A high share of profitable trades makes the equity curve relatively smooth, which helps reduce emotional swings and makes it easier to stick to the plan during more demanding market phases.
Dynamic rotation between the main ETFs based on momentum aims to keep capital allocated where the market currently rewards trends, while still leaving part of the funds available for other strategies or opportunities.
Weaknesses of the strategy:
In periods when the market maintains a strong, persistent uptrend, the strategy may lag behind a pure buy‑and‑hold approach, which requires patience and a willingness to accept a more moderate but more controlled equity path.
Summary
Momentum IBS is a strategy characterized by relatively low market exposure and a high win rate, which makes it an attractive addition to a diversified investment portfolio. By focusing on three leveraged ETFs — SPY, QQQ, and VNQ — and applying a disciplined momentum‑based framework, it aims to deliver smooth profit growth with controlled risk. Clear, rule‑based entry and exit signals support robust performance across different market environments and make the system easy to follow in day‑to‑day practice.
What you receive in the package for this strategy:
An eBook presenting detailed rules and results of the strategy.
The SQX file is ready to use on platforms Algocloud and StrategyQuant.
Pseudocode describing all rules in an easy-to-understand manner.
IBS indicator for TradingView.
Disclaimer
The results obtained from historical data do not guarantee future outcomes. The effectiveness of a strategy can change over time. Backtesting is a tool that allows for the analysis and evaluation of an investment strategy based on historical data. Various factors, such as market changes or economic conditions, can influence the effectiveness of a strategy over time.

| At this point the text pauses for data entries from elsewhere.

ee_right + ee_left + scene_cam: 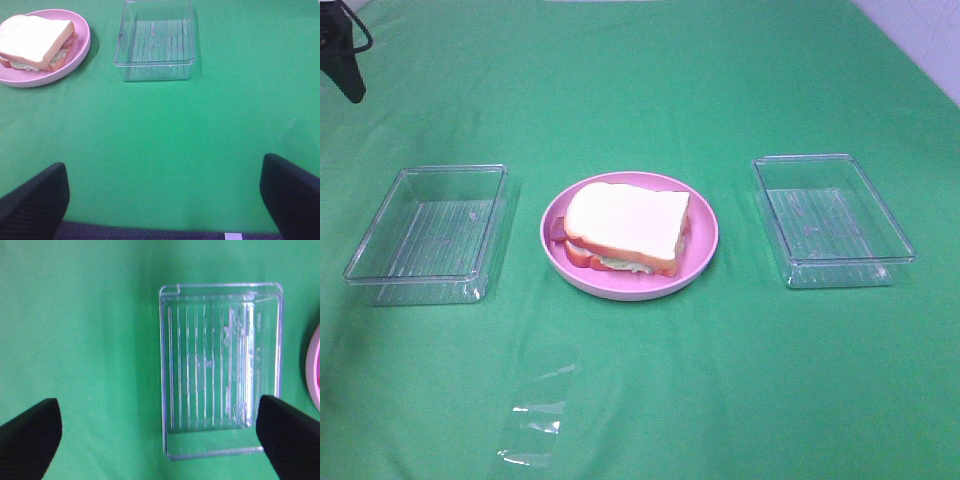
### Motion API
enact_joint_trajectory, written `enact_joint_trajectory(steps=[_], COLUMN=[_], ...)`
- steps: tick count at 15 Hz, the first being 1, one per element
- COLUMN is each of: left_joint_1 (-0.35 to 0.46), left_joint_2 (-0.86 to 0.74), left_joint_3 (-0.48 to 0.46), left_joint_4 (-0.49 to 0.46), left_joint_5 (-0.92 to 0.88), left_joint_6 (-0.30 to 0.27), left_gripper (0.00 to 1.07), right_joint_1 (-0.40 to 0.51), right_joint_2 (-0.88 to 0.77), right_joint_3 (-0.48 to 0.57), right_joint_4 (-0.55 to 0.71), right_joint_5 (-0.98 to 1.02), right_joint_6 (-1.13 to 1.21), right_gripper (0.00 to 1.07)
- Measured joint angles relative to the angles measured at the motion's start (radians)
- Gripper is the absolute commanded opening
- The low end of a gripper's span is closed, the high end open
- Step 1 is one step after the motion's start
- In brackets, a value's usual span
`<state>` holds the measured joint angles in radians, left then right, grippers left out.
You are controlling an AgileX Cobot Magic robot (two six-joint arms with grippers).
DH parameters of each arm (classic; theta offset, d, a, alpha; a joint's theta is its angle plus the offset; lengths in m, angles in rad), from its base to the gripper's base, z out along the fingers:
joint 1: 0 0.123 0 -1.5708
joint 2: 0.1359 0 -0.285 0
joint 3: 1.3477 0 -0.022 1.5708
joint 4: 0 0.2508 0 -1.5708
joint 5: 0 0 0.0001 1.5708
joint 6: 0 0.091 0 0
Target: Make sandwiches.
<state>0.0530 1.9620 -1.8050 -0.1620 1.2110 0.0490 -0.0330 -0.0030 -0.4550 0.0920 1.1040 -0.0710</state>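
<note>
From up high, the sandwich's (625, 228) top slice hides most of the filling; only slivers of bacon and lettuce peek out at its 7 o'clock edge. A dark arm part (340, 50) at 10 o'clock is cut off by the frame. In the left wrist view, the pink plate (315, 367) shows only a sliver at 3 o'clock.

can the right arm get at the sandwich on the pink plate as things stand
Probably yes. The right end effector is open and empty, and in its wrist view only bare green cloth lies between it and the sandwich on the pink plate. The clear tray sits beside that path, not across it.
</note>
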Motion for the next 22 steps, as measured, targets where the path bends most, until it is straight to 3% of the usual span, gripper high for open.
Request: enact_joint_trajectory(steps=[4,6,7,11,15,16,19,22], left_joint_1=[0.0,0.0,0.0,0.0,0.0,0.0,0.0,0.0], left_joint_2=[-0.311,-0.436,-0.608,-0.945,-1.298,-1.486,-1.699,-1.81], left_joint_3=[0.325,0.426,0.557,0.757,0.878,0.927,0.986,1.04], left_joint_4=[0.0,0.0,0.014,0.05,0.05,0.05,0.05,0.063], left_joint_5=[0.002,0.004,0.005,0.008,0.01,0.01,0.011,0.011], left_joint_6=[0.023,0.025,0.032,0.034,0.034,0.034,0.034,0.034], left_gripper=[0.98,0.98,0.98,0.98,0.98,0.98,0.98,0.98], right_joint_1=[0.0,0.0,0.0,0.0,0.0,0.0,0.0,0.0], right_joint_2=[0.0,0.0,0.0,0.0,0.0,0.0,0.0,0.0], right_joint_3=[0.0,0.0,0.0,0.0,0.0,0.0,0.0,0.0], right_joint_4=[0.0,0.0,0.0,0.0,0.0,0.0,0.0,0.0], right_joint_5=[0.0,0.0,0.0,0.0,0.0,0.0,0.0,0.0], right_joint_6=[0.0,0.0,0.0,0.0,0.0,0.0,0.0,0.0], right_gripper=[0.98,0.98,0.98,0.98,0.98,0.98,0.98,0.98])
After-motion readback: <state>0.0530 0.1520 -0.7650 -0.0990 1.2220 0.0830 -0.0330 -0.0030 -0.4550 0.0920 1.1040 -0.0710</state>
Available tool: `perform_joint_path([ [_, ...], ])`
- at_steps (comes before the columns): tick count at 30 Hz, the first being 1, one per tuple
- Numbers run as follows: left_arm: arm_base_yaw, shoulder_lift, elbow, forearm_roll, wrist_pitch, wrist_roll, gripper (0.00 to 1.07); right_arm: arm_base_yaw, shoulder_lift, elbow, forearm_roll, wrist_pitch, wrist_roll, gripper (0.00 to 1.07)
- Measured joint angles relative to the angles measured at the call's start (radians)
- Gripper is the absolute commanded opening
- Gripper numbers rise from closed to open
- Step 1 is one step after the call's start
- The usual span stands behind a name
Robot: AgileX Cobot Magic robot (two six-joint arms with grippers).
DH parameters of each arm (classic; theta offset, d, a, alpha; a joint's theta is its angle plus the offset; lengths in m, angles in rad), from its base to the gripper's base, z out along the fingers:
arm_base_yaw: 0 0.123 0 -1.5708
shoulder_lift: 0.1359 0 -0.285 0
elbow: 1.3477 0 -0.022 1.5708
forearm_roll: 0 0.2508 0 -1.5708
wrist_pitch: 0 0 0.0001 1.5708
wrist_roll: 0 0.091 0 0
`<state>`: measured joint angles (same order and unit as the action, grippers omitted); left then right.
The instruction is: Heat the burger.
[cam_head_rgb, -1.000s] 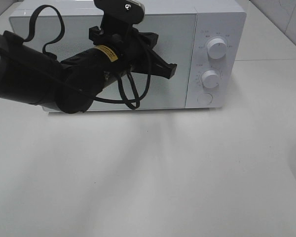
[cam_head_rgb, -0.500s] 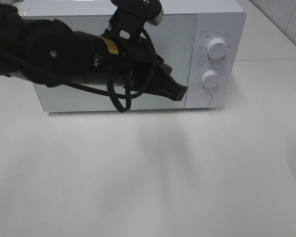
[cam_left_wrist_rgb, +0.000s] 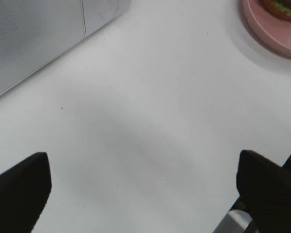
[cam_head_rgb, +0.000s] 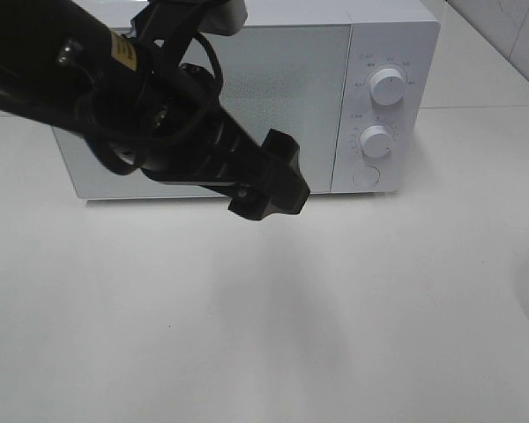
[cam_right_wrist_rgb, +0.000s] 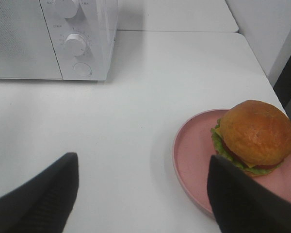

Investing always involves risk. This material is not investment advice. We share our experience and algorithms for educational purposes. We make efforts to ensure that our algorithms are error-free, but neither we nor the tools we use guarantee the absence of technical issues. Any decisions to use a particular strategy are made at your own risk and should be preceded by careful understanding and verification. You should always carefully consider your investment goals and risk tolerance before making investment decisions.